Lo viejos jabegotes de Carboneras aún sesean cuando saludan, la gente del campo de Pulpí silabea en panocho, los balermeros estiran las vocales como el chicle, los mojaqueros de más de 70 cantan cuando preguntan y en Taberno le pegan tajos a las palabras como a una manta de tocino.
Es (o era) el valor filológico de esta tierra urcitana, como de tantas otras, el patrimonio cultural que suponen las decenas de formas de comunicarnos entre nosotros, según te hayas criado en el Almanzora, en el Campo de Dalías o en la costa berberisca del Levante. Cuentan los mayores que, antes de que el progreso homologara las distintas hablas provinciales, cualquiera era capaz de adivinar si el compañero de asiento que te había tocado en el Alsina camino del especialista de la capital era de Turre o de Sorbas, de Albox o de Huércal-Overa.
Todo ese caudal de diversidad, de riqueza fonética y semántica de nuestros mayores, fue estudiado por unos señores que llegaron en unos tiempos remotos a la provincia, a lomos de caballerías, con unos primitivos cuestionarios en pliegos de cordel, unos lapiceros y gomas de borrar.
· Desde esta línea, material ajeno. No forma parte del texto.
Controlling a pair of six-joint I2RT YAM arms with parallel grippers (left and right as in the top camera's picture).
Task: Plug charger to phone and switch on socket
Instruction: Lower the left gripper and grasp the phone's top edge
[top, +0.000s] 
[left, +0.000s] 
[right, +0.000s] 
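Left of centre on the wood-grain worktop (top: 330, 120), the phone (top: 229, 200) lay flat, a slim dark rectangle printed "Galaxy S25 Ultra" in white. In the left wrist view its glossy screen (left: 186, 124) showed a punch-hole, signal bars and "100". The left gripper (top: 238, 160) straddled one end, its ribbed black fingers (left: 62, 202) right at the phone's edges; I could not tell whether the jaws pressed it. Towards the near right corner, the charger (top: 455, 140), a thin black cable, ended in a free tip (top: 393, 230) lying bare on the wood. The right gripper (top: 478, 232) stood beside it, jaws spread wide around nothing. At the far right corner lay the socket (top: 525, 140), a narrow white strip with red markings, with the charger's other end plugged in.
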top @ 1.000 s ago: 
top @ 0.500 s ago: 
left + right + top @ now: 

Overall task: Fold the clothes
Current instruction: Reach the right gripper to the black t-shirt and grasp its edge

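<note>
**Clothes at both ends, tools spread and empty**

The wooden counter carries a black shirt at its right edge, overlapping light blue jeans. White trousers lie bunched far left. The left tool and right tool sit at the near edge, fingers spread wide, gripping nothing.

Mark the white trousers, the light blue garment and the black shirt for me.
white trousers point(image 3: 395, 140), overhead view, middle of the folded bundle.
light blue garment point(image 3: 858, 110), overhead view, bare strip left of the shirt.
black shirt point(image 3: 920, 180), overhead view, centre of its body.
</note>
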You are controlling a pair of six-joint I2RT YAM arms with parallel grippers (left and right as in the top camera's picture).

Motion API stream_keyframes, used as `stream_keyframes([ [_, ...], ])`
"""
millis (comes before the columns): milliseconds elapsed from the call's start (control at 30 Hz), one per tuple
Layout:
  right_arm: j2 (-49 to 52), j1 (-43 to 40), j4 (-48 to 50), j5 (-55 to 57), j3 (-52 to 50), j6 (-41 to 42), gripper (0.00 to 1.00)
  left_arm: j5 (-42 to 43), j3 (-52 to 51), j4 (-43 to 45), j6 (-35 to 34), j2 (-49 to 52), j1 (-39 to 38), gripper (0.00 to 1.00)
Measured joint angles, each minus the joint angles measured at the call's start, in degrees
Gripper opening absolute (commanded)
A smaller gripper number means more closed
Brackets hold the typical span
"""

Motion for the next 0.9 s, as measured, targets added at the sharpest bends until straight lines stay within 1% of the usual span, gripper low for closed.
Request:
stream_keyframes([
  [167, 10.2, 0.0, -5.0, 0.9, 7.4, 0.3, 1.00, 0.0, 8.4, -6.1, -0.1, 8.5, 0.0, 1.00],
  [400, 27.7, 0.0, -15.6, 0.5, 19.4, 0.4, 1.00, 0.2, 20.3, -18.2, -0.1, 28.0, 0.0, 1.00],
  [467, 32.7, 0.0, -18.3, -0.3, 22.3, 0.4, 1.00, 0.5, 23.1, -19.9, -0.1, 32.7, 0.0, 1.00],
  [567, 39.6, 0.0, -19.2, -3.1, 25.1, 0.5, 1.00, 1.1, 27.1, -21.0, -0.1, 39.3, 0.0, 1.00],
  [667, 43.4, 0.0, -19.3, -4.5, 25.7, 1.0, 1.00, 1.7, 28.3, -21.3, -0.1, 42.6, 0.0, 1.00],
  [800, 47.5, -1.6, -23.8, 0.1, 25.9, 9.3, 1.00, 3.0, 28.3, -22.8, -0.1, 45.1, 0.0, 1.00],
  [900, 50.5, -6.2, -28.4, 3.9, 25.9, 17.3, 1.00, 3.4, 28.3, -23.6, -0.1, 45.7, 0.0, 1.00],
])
Formaban parte de un titánico proyecto: el primer Atlas Linguístico de la Península Ibérica, que contaba con los auspicios del eminente catedrático de la lengua Ramón Menéndez-Pidal y con la dirección de su alumno predilecto, el manchego Tomás Navarro.
La idea de ir a los pueblos a recoger el testimonio dialectal de los campesinos españoles fue madurando en los años 20, pero carecía de presupuesto. Hasta que llegó la República y se consiguió una ayuda de la Junta de Relaciones Culturales y esos locos de las palabras pudieron salir a patear España con una libreta porque intuían -como así fue y está siendo- que todas esas hablas populares acabarían por extinguirse como los dinosaurios.
A la zona de Andalucía Oriental le asignaron dos encuestadores: un investigador asturiano y miope llamado Lorenzo Rodríguez-Castellano y un hijo de puertoriqueño, Aurelio Espinosa. El plan era seleccionar pueblos pequeños y entre los sujetos informantes, a personas mayores que no hubieran salido mucho de su entorno para evitar contaminaciones de otras regiones. Recorrieron estos dos intrépidos profesores diez pueblos de la provincia: Alicún, Suflí, Taberno, Lucainena, Mojácar, Turrillas, Carboneras, Adra, Fiñana y Cabo de Gata. Preguntaban a los indígenas por los aperos de labranza, por la forma de hacer el queso, por las fases del noviazgo, o por los alamares de sus chaquetas de domingo.
Uno se imagina entonces a esos labriegos sencillos de Taberno o de Fiñana con las gorras caladas, haciendo lumbre con la yesca, mirando con ojos atónitos a Lorenzo o a Aurelio, que los retrataban y después anotaban, sin ellos comprender por qué, todas las cosas de su entorno, lo más natural del mundo para ellos desde que nacieron: la cántara desportillada esperando la laña, la proa varada en la arena de San Miguel, la ropa blanca en el barreño de barro en la fuente de Mojácar, los cestos de mimbre, las devanaderas o los carros preñados de paja en una era de Suflí.
Todo lo apuntaron con exactitud numismática en esos días lejanos los investigadores del Atlas, todo ese torrente de cosas cotidianas fueron inventariadas, toda esa labor hercúlea que la Guerra -como tantas otras cosas- cercenó. Ahora, el CSIC, 84 años después, está desempolvando y digitalizando todo ese material inédito que será puesto a disposición de los investigadores como los pergaminos más valiosos de ese saber antiguo que atesoraban los almerienses que se fueron y ya no están.